= EXERCISE REQUIREMENTS =
For this exercise, write out the whole listing below exactly, omitting its images.

= DATA FOR THE TASK =

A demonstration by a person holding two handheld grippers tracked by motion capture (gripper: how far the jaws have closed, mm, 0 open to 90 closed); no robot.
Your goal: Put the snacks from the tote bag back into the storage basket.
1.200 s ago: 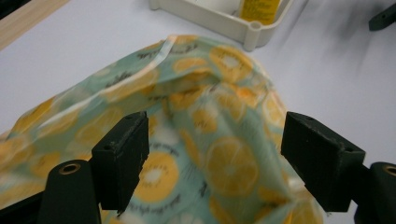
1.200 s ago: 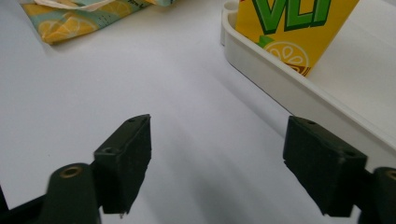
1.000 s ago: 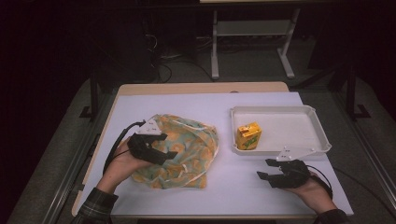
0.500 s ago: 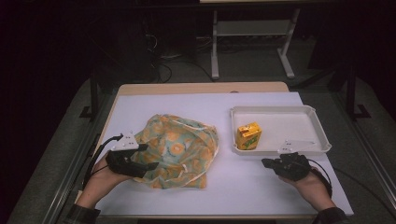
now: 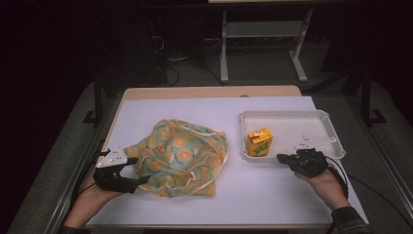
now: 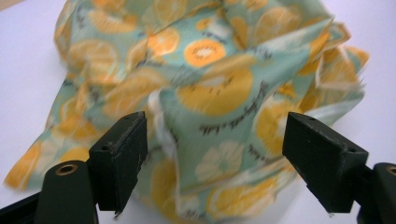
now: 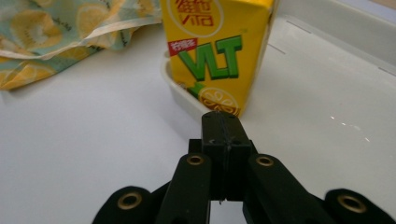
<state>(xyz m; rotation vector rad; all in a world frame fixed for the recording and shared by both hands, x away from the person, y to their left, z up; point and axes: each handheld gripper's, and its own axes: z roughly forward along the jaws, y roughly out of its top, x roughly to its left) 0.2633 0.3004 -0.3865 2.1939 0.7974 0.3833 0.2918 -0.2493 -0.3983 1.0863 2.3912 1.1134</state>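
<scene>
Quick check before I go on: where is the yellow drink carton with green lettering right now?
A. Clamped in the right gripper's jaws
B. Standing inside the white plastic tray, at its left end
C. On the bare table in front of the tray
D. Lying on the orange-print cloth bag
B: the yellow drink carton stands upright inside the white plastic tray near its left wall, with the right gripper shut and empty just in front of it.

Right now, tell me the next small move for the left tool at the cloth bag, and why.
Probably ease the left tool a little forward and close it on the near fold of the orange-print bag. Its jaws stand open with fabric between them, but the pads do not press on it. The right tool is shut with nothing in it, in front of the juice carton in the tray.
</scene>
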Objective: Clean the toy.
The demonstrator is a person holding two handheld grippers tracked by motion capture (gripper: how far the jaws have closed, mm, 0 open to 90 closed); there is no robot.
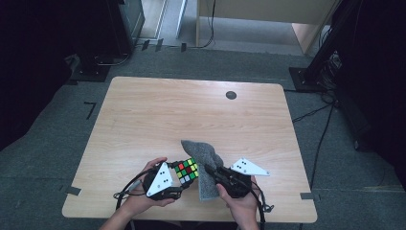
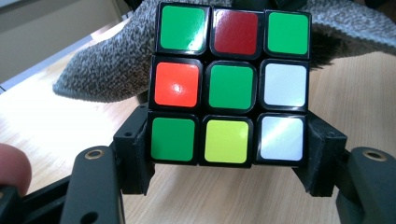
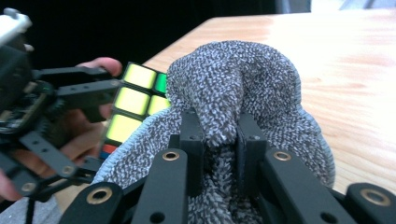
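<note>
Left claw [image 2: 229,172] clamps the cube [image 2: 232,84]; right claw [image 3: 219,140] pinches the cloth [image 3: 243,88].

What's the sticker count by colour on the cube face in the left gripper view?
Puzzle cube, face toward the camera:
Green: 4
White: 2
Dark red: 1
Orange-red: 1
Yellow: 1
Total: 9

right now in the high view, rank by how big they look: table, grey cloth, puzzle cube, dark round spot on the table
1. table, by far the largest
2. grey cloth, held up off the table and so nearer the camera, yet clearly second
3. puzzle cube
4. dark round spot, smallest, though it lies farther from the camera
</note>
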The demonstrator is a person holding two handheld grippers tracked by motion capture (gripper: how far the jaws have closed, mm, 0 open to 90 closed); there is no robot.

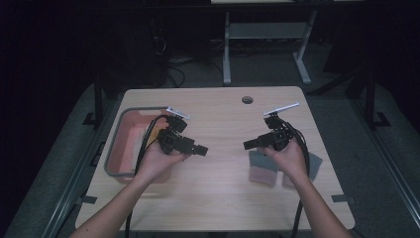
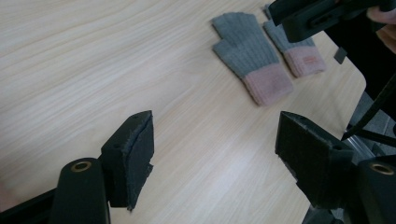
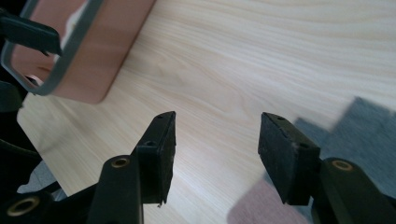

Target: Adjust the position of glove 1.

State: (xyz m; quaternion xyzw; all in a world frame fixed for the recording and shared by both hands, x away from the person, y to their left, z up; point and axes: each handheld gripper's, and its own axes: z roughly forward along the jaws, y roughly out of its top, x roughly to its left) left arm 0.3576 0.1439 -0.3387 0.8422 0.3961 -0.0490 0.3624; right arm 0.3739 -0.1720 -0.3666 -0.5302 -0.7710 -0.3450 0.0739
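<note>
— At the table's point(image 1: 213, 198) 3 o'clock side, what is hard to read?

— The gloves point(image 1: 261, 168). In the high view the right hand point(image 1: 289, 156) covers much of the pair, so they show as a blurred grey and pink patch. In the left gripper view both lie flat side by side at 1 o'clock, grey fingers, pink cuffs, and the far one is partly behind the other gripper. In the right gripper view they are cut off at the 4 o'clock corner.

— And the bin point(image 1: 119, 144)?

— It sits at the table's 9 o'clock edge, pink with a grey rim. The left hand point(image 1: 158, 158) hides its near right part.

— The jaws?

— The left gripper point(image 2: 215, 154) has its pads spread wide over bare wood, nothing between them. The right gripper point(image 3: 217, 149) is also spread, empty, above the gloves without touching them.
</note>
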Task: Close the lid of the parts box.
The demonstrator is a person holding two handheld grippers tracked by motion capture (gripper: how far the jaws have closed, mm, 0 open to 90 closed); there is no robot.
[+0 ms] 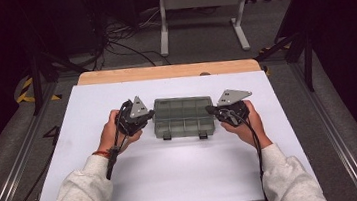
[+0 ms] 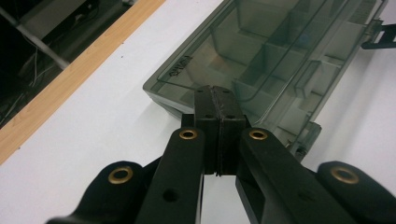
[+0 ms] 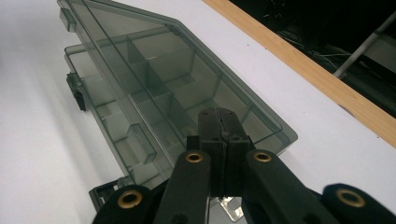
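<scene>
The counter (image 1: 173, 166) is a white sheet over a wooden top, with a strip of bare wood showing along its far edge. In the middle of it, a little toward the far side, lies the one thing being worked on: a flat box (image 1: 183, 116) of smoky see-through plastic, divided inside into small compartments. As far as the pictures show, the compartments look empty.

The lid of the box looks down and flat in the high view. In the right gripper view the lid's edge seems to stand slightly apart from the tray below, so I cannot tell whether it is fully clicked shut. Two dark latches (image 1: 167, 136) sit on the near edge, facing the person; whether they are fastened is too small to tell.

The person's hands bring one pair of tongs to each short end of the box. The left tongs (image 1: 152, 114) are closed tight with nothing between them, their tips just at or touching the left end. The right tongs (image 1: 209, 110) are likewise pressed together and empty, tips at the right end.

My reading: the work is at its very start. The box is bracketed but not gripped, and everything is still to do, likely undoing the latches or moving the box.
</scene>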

= SOLUTION BELOW =
A demonstration by a person holding two handheld grippers tracked by motion capture (gripper: how far the jaws have closed, mm, 0 open to 90 closed); no robot.
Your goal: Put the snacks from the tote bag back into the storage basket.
1.200 s ago: 
1.200 s ago: 
1.000 s ago: 
0.500 s ago: 
now: 
now: 
now: 
<state>(xyz m; rotation vector rad; all in a world frame fixed for the recording and shared by both hands, x away from the person, y to their left, z up; point and axes: each handheld gripper's, and its own axes: z roughly forward along the jaws, y roughly out of its top, x roughly to its left) 0.2633 0.3004 -0.3865 2.1939 0.7974 0.3833 0.2918 -0.2493 -0.3983 1.0863 2.3912 1.1134</state>
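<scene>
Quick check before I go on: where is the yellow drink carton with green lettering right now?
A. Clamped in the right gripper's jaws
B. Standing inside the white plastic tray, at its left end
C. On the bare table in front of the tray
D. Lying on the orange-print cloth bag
B: the yellow drink carton stands upright inside the white plastic tray near its left wall, with the right gripper shut and empty just in front of it.

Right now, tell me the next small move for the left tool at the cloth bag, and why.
Probably ease the left tool a little forward and close it on the near fold of the orange-print bag. Its jaws stand open with fabric between them, but the pads do not press on it. The right tool is shut with nothing in it, in front of the juice carton in the tray.
</scene>
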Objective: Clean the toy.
The demonstrator is a person holding two handheld grippers tracked by motion capture (gripper: how far the jaws have closed, mm, 0 open to 90 closed); there is no robot.
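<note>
Left claw [image 2: 229,172] clamps the cube [image 2: 232,84]; right claw [image 3: 219,140] pinches the cloth [image 3: 243,88].

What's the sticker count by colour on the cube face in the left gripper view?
Puzzle cube, face toward the camera:
Green: 4
White: 2
Dark red: 1
Orange-red: 1
Yellow: 1
Total: 9

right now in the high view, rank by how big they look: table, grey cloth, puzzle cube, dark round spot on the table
1. table, by far the largest
2. grey cloth, held up off the table and so nearer the camera, yet clearly second
3. puzzle cube
4. dark round spot, smallest, though it lies farther from the camera
</note>
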The demonstrator is a person holding two handheld grippers tracked by motion capture (gripper: how far the jaws have closed, mm, 0 open to 90 closed); there is no robot.


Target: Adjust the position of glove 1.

State: (xyz m; quaternion xyzw; all in a world frame fixed for the recording and shared by both hands, x away from the person, y to their left, z up; point and axes: each handheld gripper's, and its own axes: z roughly forward along the jaws, y roughly out of its top, x roughly to its left) left arm 0.3576 0.1439 -0.3387 0.8422 0.3961 -0.0490 0.3624; right arm 0.3739 -0.1720 -0.3666 -0.5302 -0.7710 -0.3450 0.0739
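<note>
— At the table's point(image 1: 213, 198) 3 o'clock side, what is hard to read?

— The gloves point(image 1: 261, 168). In the high view the right hand point(image 1: 289, 156) covers much of the pair, so they show as a blurred grey and pink patch. In the left gripper view both lie flat side by side at 1 o'clock, grey fingers, pink cuffs, and the far one is partly behind the other gripper. In the right gripper view they are cut off at the 4 o'clock corner.

— And the bin point(image 1: 119, 144)?

— It sits at the table's 9 o'clock edge, pink with a grey rim. The left hand point(image 1: 158, 158) hides its near right part.

— The jaws?

— The left gripper point(image 2: 215, 154) has its pads spread wide over bare wood, nothing between them. The right gripper point(image 3: 217, 149) is also spread, empty, above the gloves without touching them.
</note>
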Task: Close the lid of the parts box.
The demonstrator is a person holding two handheld grippers tracked by motion capture (gripper: how far the jaws have closed, mm, 0 open to 90 closed); there is no robot.
[+0 ms] 
[+0 ms] 
[+0 ms] 
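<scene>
The counter (image 1: 173, 166) is a white sheet over a wooden top, with a strip of bare wood showing along its far edge. In the middle of it, a little toward the far side, lies the one thing being worked on: a flat box (image 1: 183, 116) of smoky see-through plastic, divided inside into small compartments. As far as the pictures show, the compartments look empty.

The lid of the box looks down and flat in the high view. In the right gripper view the lid's edge seems to stand slightly apart from the tray below, so I cannot tell whether it is fully clicked shut. Two dark latches (image 1: 167, 136) sit on the near edge, facing the person; whether they are fastened is too small to tell.

The person's hands bring one pair of tongs to each short end of the box. The left tongs (image 1: 152, 114) are closed tight with nothing between them, their tips just at or touching the left end. The right tongs (image 1: 209, 110) are likewise pressed together and empty, tips at the right end.

My reading: the work is at its very start. The box is bracketed but not gripped, and everything is still to do, likely undoing the latches or moving the box.
</scene>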

Fully answered, the exercise is complete.